Дверь тихонько приоткрылась, и на пороге номера показалась высокая сухая фигура.
- Дюпре? - проговорил голос с характерным британским акцентом. Затем в ужасе и потрясении повторил: - Дюпре...
- Что ты натворил, - Коэн осматривал комнату, бросив короткий взгляд на мертвое тело. - Идиот! - Он зло оттолкнул стул со своего пути и подошел к женщине. Пары секунд хватило главе, чтобы понять, что это конец. - Чертов идиот, - обреченно выдохнул он, - а я еще защищал тебя перед Хорном, а он был прав!

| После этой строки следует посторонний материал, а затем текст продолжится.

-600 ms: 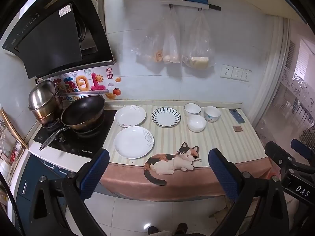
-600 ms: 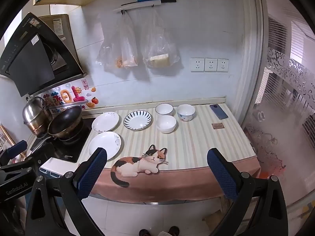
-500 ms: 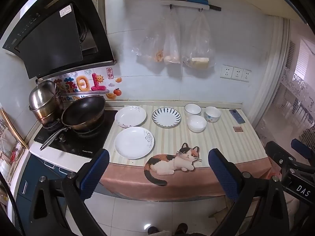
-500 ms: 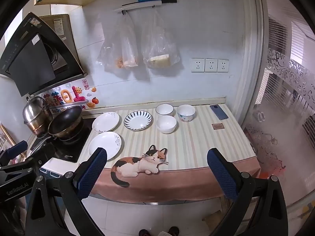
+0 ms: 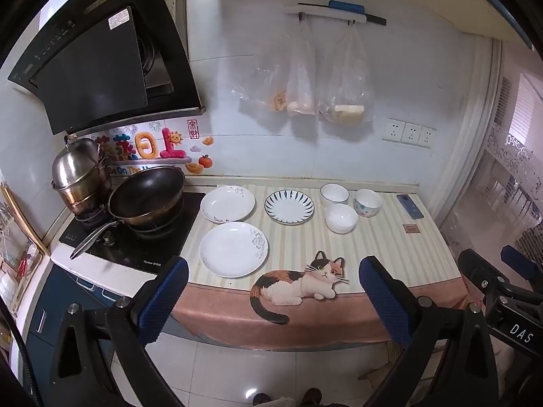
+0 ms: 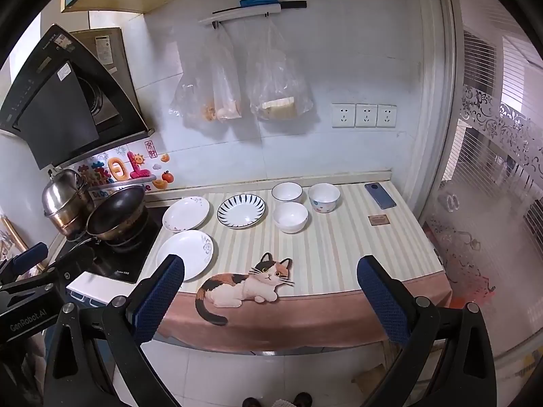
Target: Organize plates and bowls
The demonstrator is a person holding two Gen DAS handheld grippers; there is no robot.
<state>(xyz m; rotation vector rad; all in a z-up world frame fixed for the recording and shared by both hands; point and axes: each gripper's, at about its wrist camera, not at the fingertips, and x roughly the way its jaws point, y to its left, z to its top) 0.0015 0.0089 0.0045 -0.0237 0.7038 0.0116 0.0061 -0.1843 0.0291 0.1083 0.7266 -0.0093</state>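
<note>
On the striped counter (image 5: 383, 240) lie three plates: a white flower plate in front (image 5: 233, 249) (image 6: 185, 254), a white plate behind it (image 5: 227, 203) (image 6: 186, 213), and a blue-striped plate (image 5: 289, 207) (image 6: 241, 211). To their right stand three bowls: a plain white one in front (image 5: 341, 218) (image 6: 291, 217), a blue-rimmed one (image 5: 334, 194) (image 6: 286, 192) and a dotted one (image 5: 368, 202) (image 6: 323, 197). My left gripper (image 5: 271, 295) and right gripper (image 6: 269, 295) are both open and empty, held back off the counter's front edge.
A black wok (image 5: 146, 196) and a steel pot (image 5: 79, 176) sit on the hob (image 5: 129, 237) at the left. A phone (image 5: 410, 206) and a small brown card (image 5: 410, 229) lie at the right. Plastic bags (image 5: 305, 81) hang on the wall.
</note>
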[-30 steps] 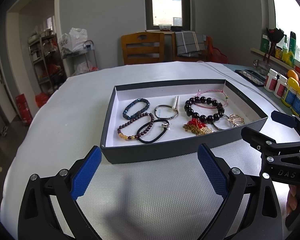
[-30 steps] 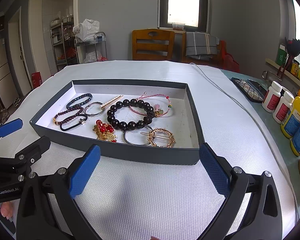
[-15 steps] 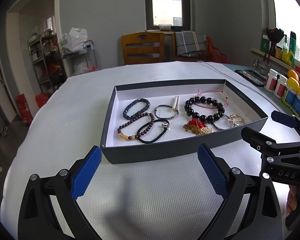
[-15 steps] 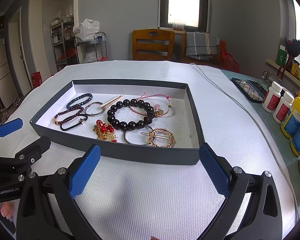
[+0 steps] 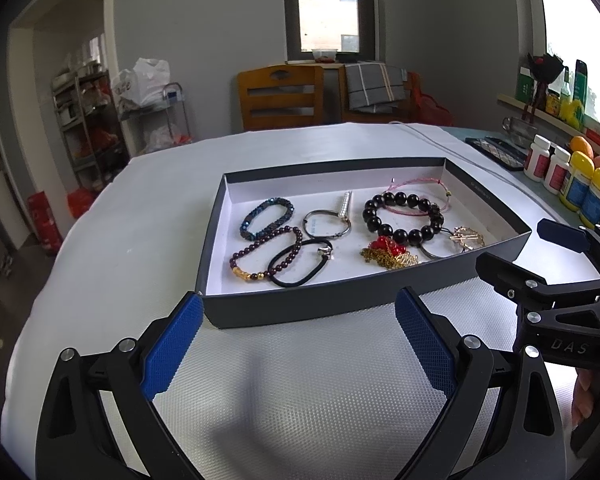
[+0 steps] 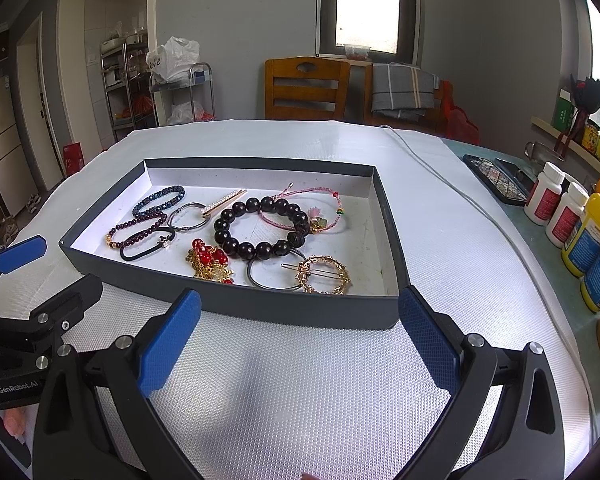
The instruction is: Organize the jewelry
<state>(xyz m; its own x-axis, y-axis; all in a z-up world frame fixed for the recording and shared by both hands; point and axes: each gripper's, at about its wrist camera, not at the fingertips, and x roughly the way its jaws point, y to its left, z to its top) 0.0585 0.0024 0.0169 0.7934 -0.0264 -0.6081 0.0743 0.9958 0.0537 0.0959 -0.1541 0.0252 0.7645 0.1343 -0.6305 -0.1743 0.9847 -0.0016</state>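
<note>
Hovering low over the white textured counter (image 6: 300, 380), both grippers, fingers spread wide and grasping nothing: left gripper (image 5: 298, 344) in front of the near wall of the dark grey tray (image 5: 320, 308), right gripper (image 6: 300, 340) likewise facing the same tray (image 6: 260, 306) from its other end. Readable on the right gripper's black body, seen from the left wrist camera: "DAS" (image 5: 570, 347). Readable on the left gripper's body, seen from the right wrist camera: "GenRobot.AI" (image 6: 18, 388). Lying inside the tray on its white floor: large black bead bracelet (image 6: 260, 228) overlapping a pink cord bracelet (image 6: 312, 210); red and gold chain piece (image 6: 208, 260) just beside a gold round hair clip (image 6: 324, 274); blue beaded bracelet (image 6: 158, 200), dark purple bead bracelet (image 6: 134, 228), black hair tie (image 6: 148, 246), silver ring (image 6: 188, 218) and pearl hair pin (image 6: 224, 202) toward the other end. Standing along the counter's far right edge: white bottles with red labels (image 6: 546, 200) and yellow bottles with blue labels (image 6: 590, 236), print too small to read.
</note>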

Ты - псих, Дюпре, ненормальный псих, который погубил все наши начинания. Подумать только, не направь я тебя сюда в роли куратора, русские сумели бы сохранить и Гая, и Одри.
- Откуда ты знаешь? - тяжело проговорил Дюпре, из-под лба глядя на Коэна так, что тот невольно отступил, боясь, что француз по-прежнему пребывает в состоянии аффекта.

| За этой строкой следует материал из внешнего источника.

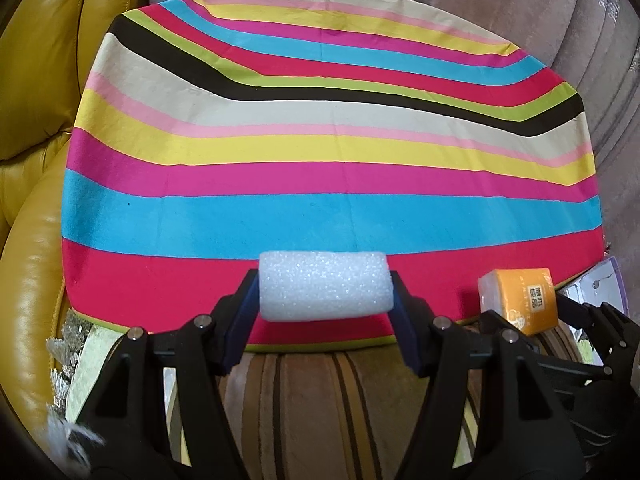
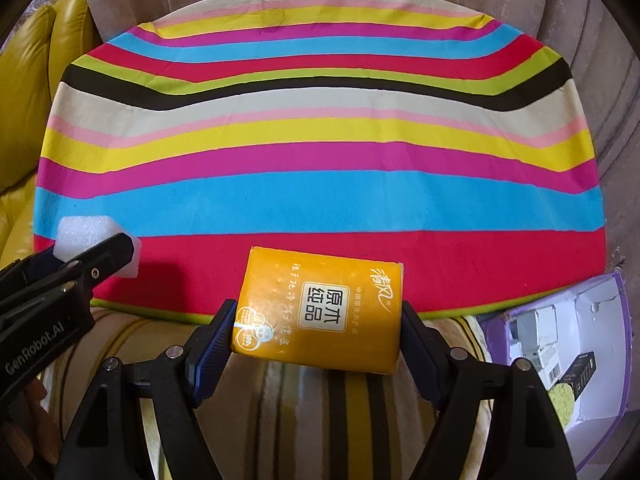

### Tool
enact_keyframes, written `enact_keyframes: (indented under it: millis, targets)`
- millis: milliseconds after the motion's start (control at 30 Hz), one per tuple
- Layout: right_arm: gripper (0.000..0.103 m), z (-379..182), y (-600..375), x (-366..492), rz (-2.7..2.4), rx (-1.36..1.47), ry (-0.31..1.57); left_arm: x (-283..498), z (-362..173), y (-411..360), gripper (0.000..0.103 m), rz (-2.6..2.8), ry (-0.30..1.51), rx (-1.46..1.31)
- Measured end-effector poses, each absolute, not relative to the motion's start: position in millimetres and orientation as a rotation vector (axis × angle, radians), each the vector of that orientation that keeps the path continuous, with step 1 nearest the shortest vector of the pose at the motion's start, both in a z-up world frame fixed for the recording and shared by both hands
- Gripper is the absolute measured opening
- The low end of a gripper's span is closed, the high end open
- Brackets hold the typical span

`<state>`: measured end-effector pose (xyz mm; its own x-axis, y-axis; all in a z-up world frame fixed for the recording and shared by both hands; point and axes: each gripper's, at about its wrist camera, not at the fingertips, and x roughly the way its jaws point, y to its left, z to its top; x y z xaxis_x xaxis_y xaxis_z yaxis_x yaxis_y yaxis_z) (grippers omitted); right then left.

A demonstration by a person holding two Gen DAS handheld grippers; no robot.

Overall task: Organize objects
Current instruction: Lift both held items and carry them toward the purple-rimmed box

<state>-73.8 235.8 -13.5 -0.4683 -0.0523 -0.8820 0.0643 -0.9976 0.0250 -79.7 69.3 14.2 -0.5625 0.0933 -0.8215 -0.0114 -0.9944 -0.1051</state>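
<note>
My left gripper (image 1: 325,294) is shut on a white foam block (image 1: 324,286), clamped by its two ends and held above the near red band of a striped cloth (image 1: 320,152). My right gripper (image 2: 318,322) is shut on an orange tissue pack (image 2: 320,308) printed with Chinese characters, pressed from both sides over the cloth's near edge. The left wrist view catches the tissue pack (image 1: 520,300) at its right edge, and the right wrist view has the foam block (image 2: 86,238) and left gripper at its far left. Both held things hang side by side.
The striped cloth (image 2: 320,200) covers a seat between a yellow leather cushion (image 1: 36,160) and grey-brown upholstery (image 1: 580,60). A striped brown blanket (image 1: 320,408) lies below the cloth's near edge. A purple-rimmed box (image 2: 580,340) holding small cartons stands at the lower right.
</note>
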Motion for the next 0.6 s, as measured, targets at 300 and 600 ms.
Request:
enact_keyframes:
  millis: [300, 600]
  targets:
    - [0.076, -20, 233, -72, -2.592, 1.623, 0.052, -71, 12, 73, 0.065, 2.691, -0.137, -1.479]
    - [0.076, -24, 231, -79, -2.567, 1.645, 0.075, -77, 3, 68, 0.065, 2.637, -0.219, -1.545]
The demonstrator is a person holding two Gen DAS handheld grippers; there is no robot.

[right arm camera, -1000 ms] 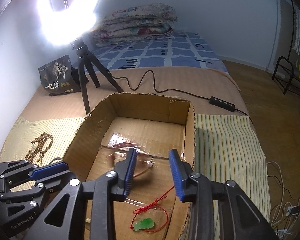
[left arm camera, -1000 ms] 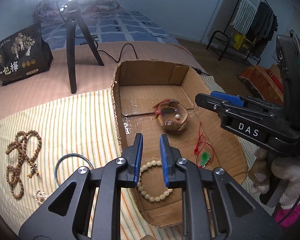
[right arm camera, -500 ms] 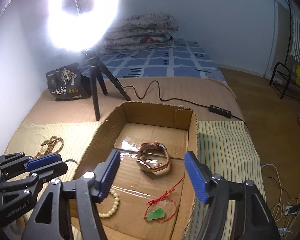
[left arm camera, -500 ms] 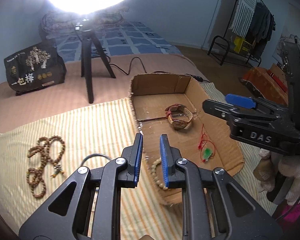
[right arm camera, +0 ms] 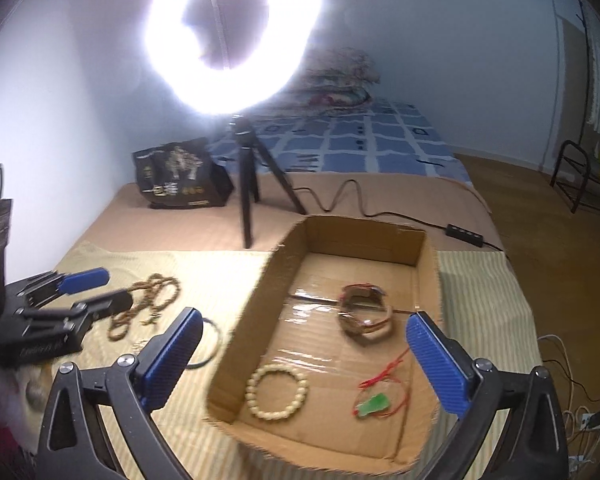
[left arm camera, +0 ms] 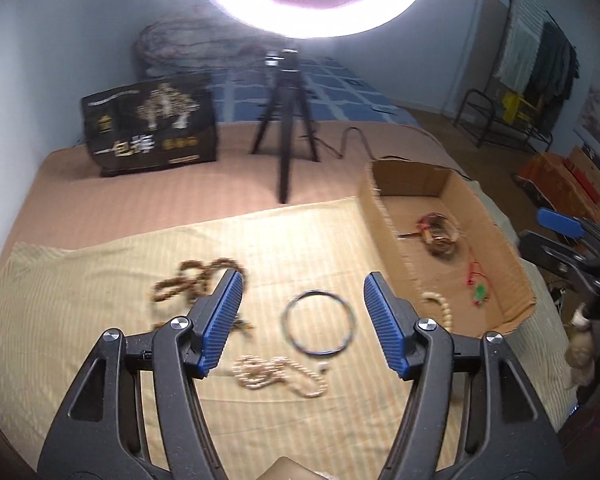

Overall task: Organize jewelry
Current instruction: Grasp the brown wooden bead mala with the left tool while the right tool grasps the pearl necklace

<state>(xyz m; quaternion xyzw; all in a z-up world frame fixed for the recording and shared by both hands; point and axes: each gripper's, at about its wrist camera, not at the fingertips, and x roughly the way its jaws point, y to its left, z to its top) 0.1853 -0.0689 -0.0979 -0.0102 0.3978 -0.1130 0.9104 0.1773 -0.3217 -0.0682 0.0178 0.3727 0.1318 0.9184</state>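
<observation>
Thin dark metal bangle (left arm camera: 319,323) lies flat on the yellow striped cloth (left arm camera: 100,280), just beside the shallow brown cardboard box (left arm camera: 384,216) where sorted pieces collect. Left gripper (left arm camera: 303,325) hangs over it, jaws spread wide and framing it, empty; probably lining up a pick. Bangle: a plain open hoop, awkwardly thin to pinch. White pearl strand (left arm camera: 278,374) near it, brown wooden bead string (left arm camera: 194,280) further left. In the box: cream bead bracelet (right arm camera: 277,390), brown strap watch (right arm camera: 365,314), green pendant on red cord (right arm camera: 374,403). Right gripper (right arm camera: 304,364) above the box, spread, holding nothing.
</observation>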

- В центральный офис поступила информация, - туманно ответил Коэн.
- Мальчишка, - прорычал Дюпре и тут же отвернулся. Что он собрался сделать? Убить и его, придушить, или просто перегрызть ему глотку? Теперь он не мог смотреть на дело своих рук. Одри валялась сломанной куклой у его ног, и с этой минуты она уже никогда не солжет ему, не скажет ни единого слова любви. Дюпре застонал, с силой сжимая пальцами свою безумную голову.

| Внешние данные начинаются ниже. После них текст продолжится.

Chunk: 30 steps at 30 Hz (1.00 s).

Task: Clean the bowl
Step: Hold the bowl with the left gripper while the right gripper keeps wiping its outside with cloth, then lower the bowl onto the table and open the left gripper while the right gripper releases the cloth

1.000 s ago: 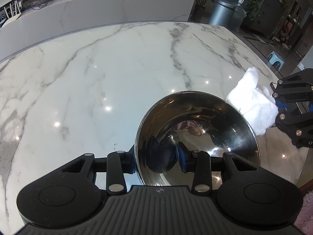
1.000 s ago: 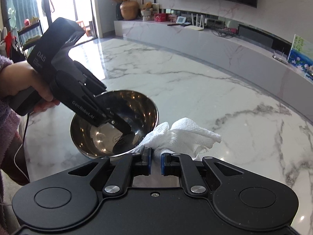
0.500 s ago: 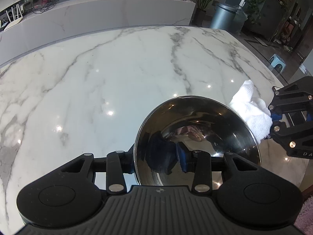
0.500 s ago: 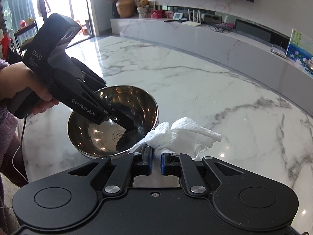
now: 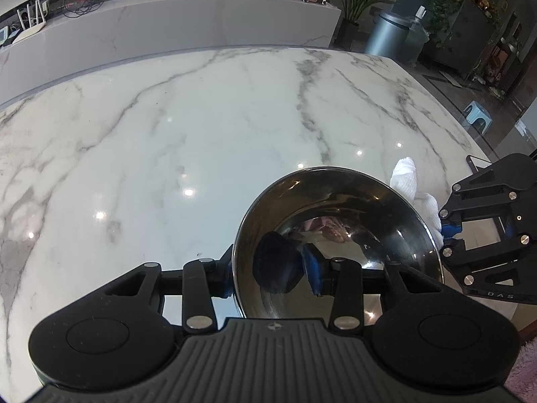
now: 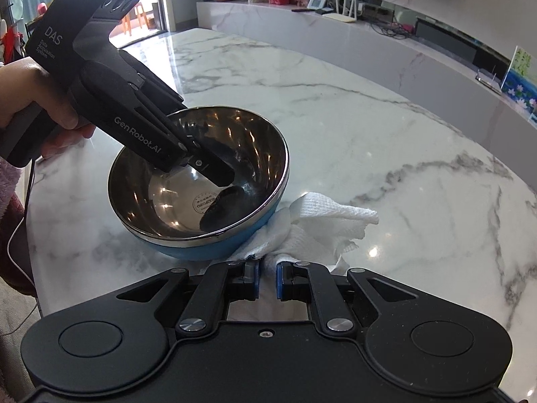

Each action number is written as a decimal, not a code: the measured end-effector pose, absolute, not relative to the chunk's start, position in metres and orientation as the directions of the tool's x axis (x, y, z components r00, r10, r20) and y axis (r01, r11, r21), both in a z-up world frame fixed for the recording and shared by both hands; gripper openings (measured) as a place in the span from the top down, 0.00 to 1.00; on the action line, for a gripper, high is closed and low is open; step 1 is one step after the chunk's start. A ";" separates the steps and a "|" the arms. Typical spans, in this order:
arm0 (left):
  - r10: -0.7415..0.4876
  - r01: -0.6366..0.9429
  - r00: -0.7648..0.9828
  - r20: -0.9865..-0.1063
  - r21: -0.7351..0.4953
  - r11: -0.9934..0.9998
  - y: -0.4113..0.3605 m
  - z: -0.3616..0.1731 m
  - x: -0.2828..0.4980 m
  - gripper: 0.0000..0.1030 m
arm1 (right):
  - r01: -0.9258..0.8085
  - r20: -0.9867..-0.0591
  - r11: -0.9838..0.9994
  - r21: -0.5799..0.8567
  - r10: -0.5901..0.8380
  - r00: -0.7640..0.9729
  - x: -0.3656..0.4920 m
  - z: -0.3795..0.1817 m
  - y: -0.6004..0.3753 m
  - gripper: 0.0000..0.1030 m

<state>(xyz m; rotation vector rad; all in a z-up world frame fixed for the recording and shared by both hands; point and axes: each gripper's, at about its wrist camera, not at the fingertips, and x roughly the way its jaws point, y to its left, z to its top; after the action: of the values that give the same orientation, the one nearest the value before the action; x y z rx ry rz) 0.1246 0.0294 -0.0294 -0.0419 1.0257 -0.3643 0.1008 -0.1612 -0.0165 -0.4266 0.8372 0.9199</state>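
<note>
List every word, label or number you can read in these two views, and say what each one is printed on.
"DAS": on the left gripper's black body, seen from the right wrist view.
Small lines under it: roughly "Data Acquisition System", too small to be sure.
"GenRobot.AI": along the same gripper's side.
"DAS": on the right gripper, near the lower edge of its body in the left wrist view.
Round stamp in the bottom of the bowl: too blurred to read.

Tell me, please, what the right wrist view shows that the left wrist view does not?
Only the right wrist view shows the bowl's blue outside, the stamp on its floor and the hand holding the left gripper.

Only the left wrist view shows the blue stool and potted plant.

Both show the steel bowl, white paper towel and marble table.
</note>
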 end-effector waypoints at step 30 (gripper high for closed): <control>-0.279 0.190 0.668 -0.690 -0.204 0.960 0.051 0.016 0.095 0.25 | -0.529 -0.828 0.842 -0.106 0.221 0.516 0.128 -0.009 -0.193 0.65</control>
<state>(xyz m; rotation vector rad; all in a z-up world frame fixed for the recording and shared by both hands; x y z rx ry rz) 0.0947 0.0505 0.0156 -0.1186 0.7966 -0.2654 0.1279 -0.1926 -0.0093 -0.3693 0.9259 0.4626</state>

- Тише, Дюпре, - успокаивающе, как с глубоко больным, заговорил Коэн. А потом медленно отступил к двери и растворился за ней. И уже буквально через пару минут в номер ворвались какие-то люди и наряд милиции. Они без лишних слов повязали Дюпре и потащили его на выход, беспомощного и скрученного. Но он не особо и сопротивлялся. Насколько француз знал Коэна, тот не стал бы пытаться его вытащить, предоставив событиям развиваться самостоятельно. Чем не повод избавиться от спятившего сотрудника? Милосердие было не в стиле Коэна, да и разве он не предупрежла Дюпре многократно о том, чтобы тот не зарывался. И вот, снова Одри, все та же Одри, так или иначе, привела его к краю пропасти под названием необратимость.
***
- Что происходит? - Сергей Витальевич с ужасом наблюдал, как милиция затолкала Дюпре в машину. - Куда они забирают Антона?
- Сергей, - произнес Коэн, подхватывая его под руку и отводя подальше от отеля. - Забудьте о Дюпре, он больше не с нами.
- Но как же так? - добродушный Сергей Витальевич только хлопал глазами, не веря в происходящее. Казалось, вот совсем недавно они сидели у него на кухне и пили водку, а теперь он должен бросить Антона в беде?
- Доренко! - С сильным акцентом выкрикнул Коэн, привлекая к себе внимание, и Сергей посмотрел на него. - Вы забудете о Дюпре, это приказ. Я сам о нем позабочусь. Ваша задача - следить за Гаем. И слышите: глаз с него не спускайте, потому что если вы его упустите, я спущу с вас шкуру. Нет, Сергей, - он снова пристально посмотрел ему в глаза, - три шкуры. Вы меня поняли?
Сергей Витальевич утвердительно кивнул, не в состоянии говорить. И глава удалился от него, мерно чеканя шаг, словно ничего не случилось. Сергей тяжело опустился на металлический стульчик кафе, в котором любил пить кофе Гай и махнул официантке, чтобы заказать чего-нибудь покрепче. Он не силен был в политике и интригах, но все происходящее показалось ему абсурдным и неправильным. Зачем они присылали сюда Дюпре, если он был не с ними? А если он был с ними, то что случилось теперь, тем более, в такое считанное время? Почти на автомате он стал набирать номер Кости. Но тот, как назло, не брал трубку. Тогда Сергей Витальевич надиктовал ему сообщение.